Conditions for which IASTM is usually used:

  • Medial Epicondylitis, Lateral Epicondylitis
  • Carpal Tunnel Syndrome
  • Neck Pain
  • Plantar Fascitis
  • Rotator Cuff Tendinitis
  • Patellar Tendinitis
  • Tibialis Posterior Tendinitis
  • Heel Pain /Achilles Tendinitis
  • DeQuervain's Syndrome
  • Post-Surgical and Traumatic Scars
  • Myofascial Pain and Restrictions
  • Musculoskeletal Imbalances
  • Chronic Joint Swelling Associated with Sprains/Strains
  • Ligament Sprains
  • Muscle Strains
  • Non-Acute Bursitis
  • RSD (Reflex Sympathetic Dystrophy)
  • Back Pain
  • Trigger Finger
  • Hip Pain (Replacements)
  • IT Band Syndrome
  • Shin Splints
  • Chronic Ankle Sprains
  • Acute Ankle Sprains (Advanced Technique)
  • Scars (Surgical, Traumatic)


  • Compromised tissue integrity (open wound, infection, tumor)
  • Active implants (pacemaker, internal defibrillator, picc/pump lines)
  • DVT
  • Cervical carotid sinus


Therapeutic Massage


Therapeutic massage also can be benefit to improve soft tissue mobility, circulation or release muscle tension occurred from car accident, sports injury or prolonged bad posture.

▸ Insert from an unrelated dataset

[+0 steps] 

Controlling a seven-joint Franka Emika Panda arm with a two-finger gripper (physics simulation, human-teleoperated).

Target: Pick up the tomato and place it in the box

Step3 Reinforcement/Rehabilitation

Step3 Reinforcement/Rehabilitation

Corrective Exercises


Corrective exercises is used to train weak or dysfunctional muscles based on functional movement assessment to improve stability or increase mobility. The goal of corrective exercise is to begin at the most appropriate level and steadily advance to regaining normal functions.

These exercises will benefit those who are in Pre/Post Surgery Conditions or any neurological conditions such as Stroke or Parkinson disease. Also it helps the elderly to improve balance level and to walk better.